Instructions to follow ->
Reproduce the line containing "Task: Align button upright" in the listing below, then every later line up to the end, precisely as written.

══════

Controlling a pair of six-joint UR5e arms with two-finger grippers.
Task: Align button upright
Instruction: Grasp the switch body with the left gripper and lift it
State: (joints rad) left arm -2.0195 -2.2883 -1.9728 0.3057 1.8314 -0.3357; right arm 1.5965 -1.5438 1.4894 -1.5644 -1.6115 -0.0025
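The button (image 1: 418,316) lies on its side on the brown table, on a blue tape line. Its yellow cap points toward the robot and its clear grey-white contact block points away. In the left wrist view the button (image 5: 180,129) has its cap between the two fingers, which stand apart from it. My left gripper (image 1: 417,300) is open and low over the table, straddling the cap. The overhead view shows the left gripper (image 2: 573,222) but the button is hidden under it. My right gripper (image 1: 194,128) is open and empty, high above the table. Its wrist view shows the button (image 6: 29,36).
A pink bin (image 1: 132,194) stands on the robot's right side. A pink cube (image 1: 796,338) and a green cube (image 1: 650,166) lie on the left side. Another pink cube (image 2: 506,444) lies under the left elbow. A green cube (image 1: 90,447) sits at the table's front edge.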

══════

Answer to this task ->
Task: Align button upright
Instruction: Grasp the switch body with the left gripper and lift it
State: (joints rad) left arm -2.0195 -2.2883 -1.9728 0.3057 1.8314 -0.3357; right arm 1.5965 -1.5438 1.4894 -1.5644 -1.6115 -0.0025
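The button (image 1: 418,316) lies on its side on the brown table, on a blue tape line. Its yellow cap points toward the robot and its clear grey-white contact block points away. In the left wrist view the button (image 5: 180,129) has its cap between the two fingers, which stand apart from it. My left gripper (image 1: 417,300) is open and low over the table, straddling the cap. The overhead view shows the left gripper (image 2: 573,222) but the button is hidden under it. My right gripper (image 1: 194,128) is open and empty, high above the table. Its wrist view shows the button (image 6: 29,36).
A pink bin (image 1: 132,194) stands on the robot's right side. A pink cube (image 1: 796,338) and a green cube (image 1: 650,166) lie on the left side. Another pink cube (image 2: 506,444) lies under the left elbow. A green cube (image 1: 90,447) sits at the table's front edge.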

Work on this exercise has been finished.